Oba Sikiru Ajibowu Adeilo Adeyiga is a Nigerian monarch. He is the current king of Irolu Remo. A town under Ikenne local government, and part of the 33 rulers under Akarigbo of Remo.

== Early life ==
Oba Sikiru Adeyiga was born on October 1, 1938, to the family of Alhaji Ismaila Adeyiga and Alhaja Nimota Oladunni Adeyiga.

He started his primary education in 1946 only to complete a supposed six years course in 1955, spending nine years at primary school in Irolu due to his playful attitude.

== Kingship ==
He was installed as the new king of Irolu in 1991 following the death of the previous king, Oba Ogunlesi.

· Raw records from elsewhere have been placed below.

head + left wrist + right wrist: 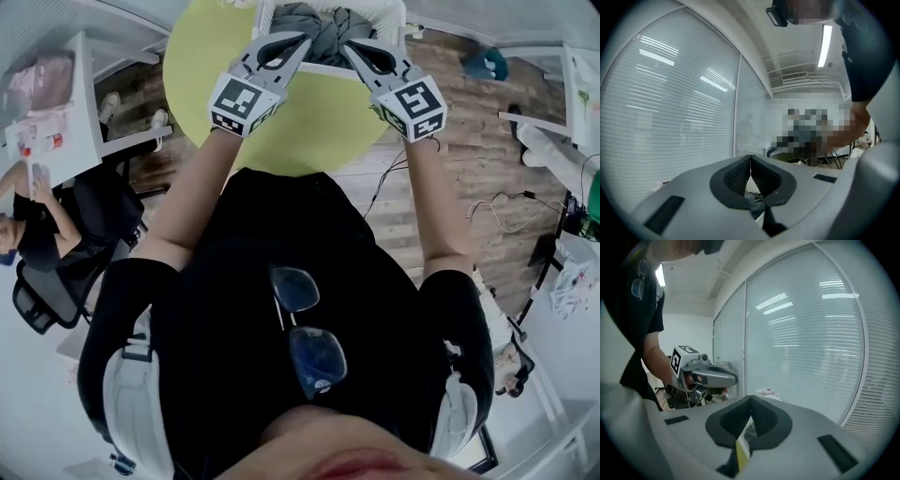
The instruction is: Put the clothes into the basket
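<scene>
**Head view.** The dark grey crumpled cloth bundle [323,23] lies inside the white plastic basket [396,17]. The basket stands on the far part of the round yellow-green table [309,131]. Both tools are raised on the near side of the basket and point into it. The left gripper [302,40] comes at the basket from its near left, the right gripper [347,45] from its near right. Their tips sit just beside each other at the near edge of the bundle, and neither is clearly the nearer. As far as the frame shows, the bundle's long axis runs across the basket from left to right, square to the line the tools point along.

**Left gripper view.** The jaws are clenched with the tips meeting, and no fabric shows between the tips. In the gap behind the tips, grey cloth [756,202] and white basket mesh [750,186] appear. This places the tool over the basket with the cloth beneath it.

**Right gripper view.** The jaws are clenched, tips together, with nothing gripped. The gap behind them shows a yellow-green strip of table [739,453]. The left gripper [735,378] appears just beside, at about the same height.

**Judgement.** The cloth appears to be already deposited in the basket. Any further contact calls for a forward and downward approach into the basket.
</scene>
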A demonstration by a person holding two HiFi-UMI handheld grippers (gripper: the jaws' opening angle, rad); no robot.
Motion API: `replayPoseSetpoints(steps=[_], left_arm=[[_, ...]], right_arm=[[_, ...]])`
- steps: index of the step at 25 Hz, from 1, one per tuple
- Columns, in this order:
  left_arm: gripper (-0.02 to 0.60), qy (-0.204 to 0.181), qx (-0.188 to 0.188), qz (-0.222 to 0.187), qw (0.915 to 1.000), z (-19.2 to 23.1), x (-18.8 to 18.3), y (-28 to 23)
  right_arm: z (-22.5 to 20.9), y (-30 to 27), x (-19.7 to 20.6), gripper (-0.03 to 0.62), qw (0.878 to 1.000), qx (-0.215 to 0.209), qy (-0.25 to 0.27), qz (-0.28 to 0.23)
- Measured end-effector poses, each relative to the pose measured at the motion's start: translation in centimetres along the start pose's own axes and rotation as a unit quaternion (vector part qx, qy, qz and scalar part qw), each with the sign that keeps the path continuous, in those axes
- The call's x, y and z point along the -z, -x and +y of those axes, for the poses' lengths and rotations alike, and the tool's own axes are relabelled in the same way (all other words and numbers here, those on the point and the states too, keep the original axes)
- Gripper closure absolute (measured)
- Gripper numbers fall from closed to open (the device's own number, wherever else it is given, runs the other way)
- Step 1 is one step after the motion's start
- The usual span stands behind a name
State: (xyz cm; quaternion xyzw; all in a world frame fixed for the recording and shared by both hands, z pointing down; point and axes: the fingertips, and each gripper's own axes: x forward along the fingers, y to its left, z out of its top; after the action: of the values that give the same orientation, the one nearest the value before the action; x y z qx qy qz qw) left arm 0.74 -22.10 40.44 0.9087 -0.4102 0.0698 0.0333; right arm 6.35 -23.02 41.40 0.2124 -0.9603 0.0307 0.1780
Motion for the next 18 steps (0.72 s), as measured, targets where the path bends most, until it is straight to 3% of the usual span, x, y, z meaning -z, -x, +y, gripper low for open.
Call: replayPoseSetpoints(steps=[7,18], left_arm=[[0.571,-0.004,0.013,-0.019,0.9997,-3.3,-2.5,1.5],[0.571,-0.002,0.014,-0.027,0.9995,-5.4,-3.5,2.8]], right_arm=[[2.9,4.0,-3.3,0.569,0.995,0.021,-0.029,-0.093],[5.1,6.4,-5.4,0.569,0.99,0.027,-0.031,-0.133]])
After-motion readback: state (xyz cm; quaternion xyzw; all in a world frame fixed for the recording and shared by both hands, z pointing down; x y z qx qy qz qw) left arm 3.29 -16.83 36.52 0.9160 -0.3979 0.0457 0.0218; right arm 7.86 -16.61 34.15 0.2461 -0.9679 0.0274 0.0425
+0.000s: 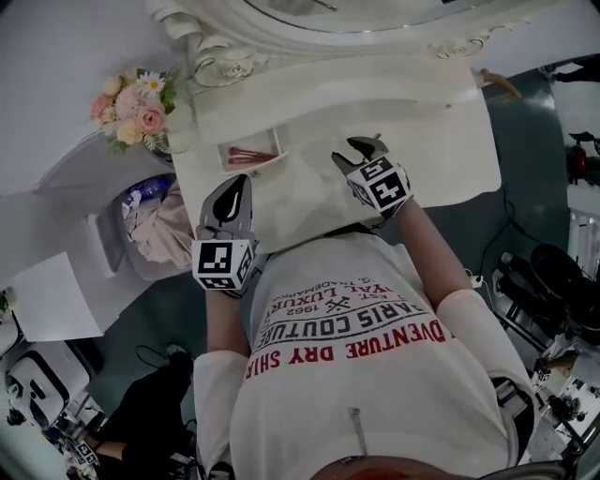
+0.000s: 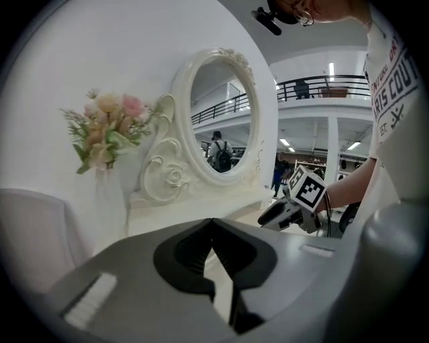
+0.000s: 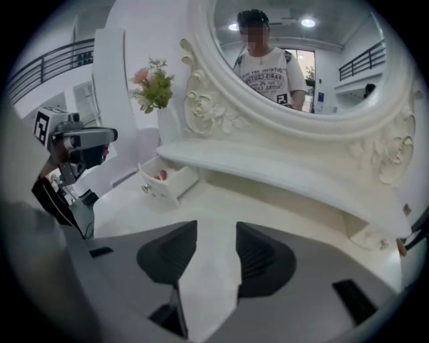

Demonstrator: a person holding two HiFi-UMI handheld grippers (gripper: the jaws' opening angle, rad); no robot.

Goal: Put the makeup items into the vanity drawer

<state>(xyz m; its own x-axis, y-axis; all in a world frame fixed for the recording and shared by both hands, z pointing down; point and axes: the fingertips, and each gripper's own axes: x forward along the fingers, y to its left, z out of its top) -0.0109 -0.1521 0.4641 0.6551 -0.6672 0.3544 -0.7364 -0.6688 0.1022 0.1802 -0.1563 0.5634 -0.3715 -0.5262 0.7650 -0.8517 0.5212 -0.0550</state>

He faced competition for the title, and he was advised that he needed to kill his competitors for him to ascend the throne of the late king. However, he claimed that he turned down the advice.

He was nominated by his family and unanimouslyly endorsed by seven king makers. One of his co-contestants, Adetoye Odujeko dragged him to court where he claimed that he was not a member of the ruling family and asked to nominate a candidate for the vacant throne.

He constructed a new palace for the town.

During the 2019 general election, he urged traditional rulers not to interfere in the election, by letting its people decide for themselves.